A situação climática que afetou dramaticamente o estado do Rio Grande do Sul tem várias facetas. O primeiro esforço é, sem dúvida, salvar vidas e assegurar que as pessoas estejam em lugares seguros. O aprendizado, a partir de outras grandes enchentes que ocorreram ao redor do mundo, indica que as consequências para a saúde perduram por longos períodos, demandando ações específicas e organizadas dos gestores de saúde pública. As primeiras manifestações são principalmente aquelas advindas do contato com a água. O início do aparecimento dos casos varia de acordo com o tempo de incubação de cada vírus, bactérias ou outros patógenos.
As diarreias, a leptospirose, a hepatite A e a dengue são as maiores preocupações. O contato com a água ocorre quando as pessoas precisam se deslocar caminhando com a água à altura do corpo, ou mesmo a nado. Nessa situação, as pessoas têm contato com água que contém matéria orgânica proveniente dos bueiros, esgotos e valas, contendo patógenos humanos e animais. O contato pode ocorrer via mucosa da boca por ingestão acidental da água ou pela pele por contato com líquidos contaminados. Nessas trajetórias, as pessoas também podem se ferir com cacos de vidro, madeiras ou outros materiais cortantes. Essas lesões na pele se tornam porta de entrada para diversos patógenos.
Podemos citar três ondas de diferentes doenças que irão afetar a população do Rio Grande do Sul.
Na primeira onda, temos gastroenterites (diarreias), infecções de pele, infecções respiratórias, pneumonites e pneumonias por aspiração. As diarreias são as principais causas de morte em decorrência de acidentes hídricos como esse. Deve-se prestar atenção especial aos grupos com maior risco de casos graves de desidratação, como crianças e idosos. Garantir o acesso à água potável é fundamental. As infecções respiratórias muitas vezes aparecem devido à aglomeração nos centros de acolhida, favorecendo a transmissão de diversos vírus, incluindo os causadores da gripe e COVID-19.

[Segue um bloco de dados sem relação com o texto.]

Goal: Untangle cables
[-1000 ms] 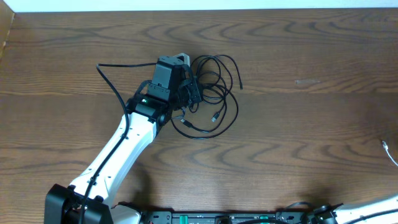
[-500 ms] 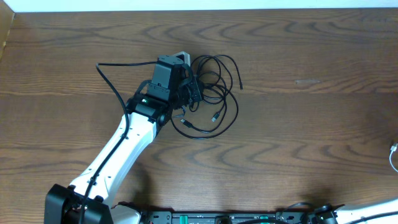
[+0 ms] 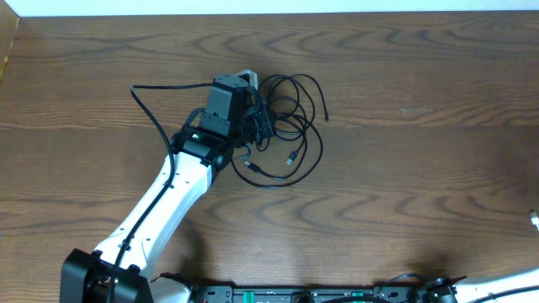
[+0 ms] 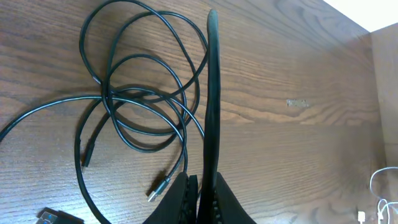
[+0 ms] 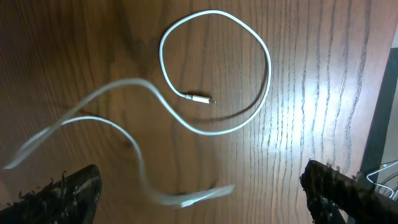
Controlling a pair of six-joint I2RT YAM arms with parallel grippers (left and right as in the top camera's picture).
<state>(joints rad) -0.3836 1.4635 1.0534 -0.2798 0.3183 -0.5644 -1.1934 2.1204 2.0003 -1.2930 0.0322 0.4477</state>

As condições precárias dos centros de acolhida também favorecem o aparecimento de escabiose (sarna) e pediculose (infestação por piolhos)
Na segunda onda, destacam-se leptospirose, tétano e hepatite A. Essas manifestações aparecem de 7 a 10 dias após o contato com a água. A leptospirose é uma doença causada pelo contato com urina de animais, principalmente ratos contaminados por uma bactéria, o leptospira. O tempo de incubação é bastante variável, podendo chegar a 30 dias. Os principais sintomas são: febre, dor muscular (principalmente nas panturrilhas), náuseas, vômitos e pele amarelada. A leptospirose é uma doença grave com sintomas bastante variáveis. Ao identificar os primeiros sintomas, deve ser feita uma avaliação clínica e o diagnóstico pode requerer testes laboratoriais. A medicação deve ser iniciada imediatamente, mesmo sem conclusão do diagnóstico, ou eventualmente poderá ser usada medicação preventiva (antibióticos) em pessoas que tiveram contato com a água, mesmo sem sintomas. Tétano e hepatite A são preveníveis com vacinas, sendo importante considerar a disponibilidade de doses de reforço.
A cólera é outra doença de atenção nessas situações, mas o vibrião colérico não tem sido detectado no Rio Grande do Sul há décadas.
Na terceira onda, destacam-se a dengue e outras doenças transmitidas por vetores. Temos uma situação mais favorável na região, pois o Aedes aegypti, o mosquito transmissor, é mais ativo em altas temperaturas. No entanto, os desequilíbrios climáticos não nos permitem afirmar que não haverá uma onda de calor nas próximas semanas, quando a água baixar, favorecendo a proliferação do vetor. A dengue já vinha sendo um fator de atenção em saúde no Rio Grande do Sul, com quase 80 mil casos e cerca de 100 mortes em 94% das cidades da região em 2024.
Os cuidados em saúde nessa situação dramática não se restringem a doenças infecciosas e seu diagnóstico, mas também ao acesso à medicação, monitoramento de doenças crônicas, atenção com quadros agudos como AVC e infartos, além das questões de saúde mental desencadeadas por estresse pós-traumático e depressão, tanto na população em geral quanto nos voluntários e profissionais de saúde envolvidos nos cuidados da população. Garantir o acesso à água potável e evitar consumir alimentos que tiveram contato com águas contaminadas são muito importantes. O acesso a medicamentos básicos e ferramentas diagnósticas essenciais é fundamental, além de um programa emergencial vacinação.
O sistema de saúde precisa estar minimamente estruturado para acolher a população. A CBDL CÂMARA BRASILEIRA DE DIAGNÓSTICO LABORATORIAL tem feito esforços para garantir que os produtos diagnósticos necessários estejam disponíveis nos locais afetados.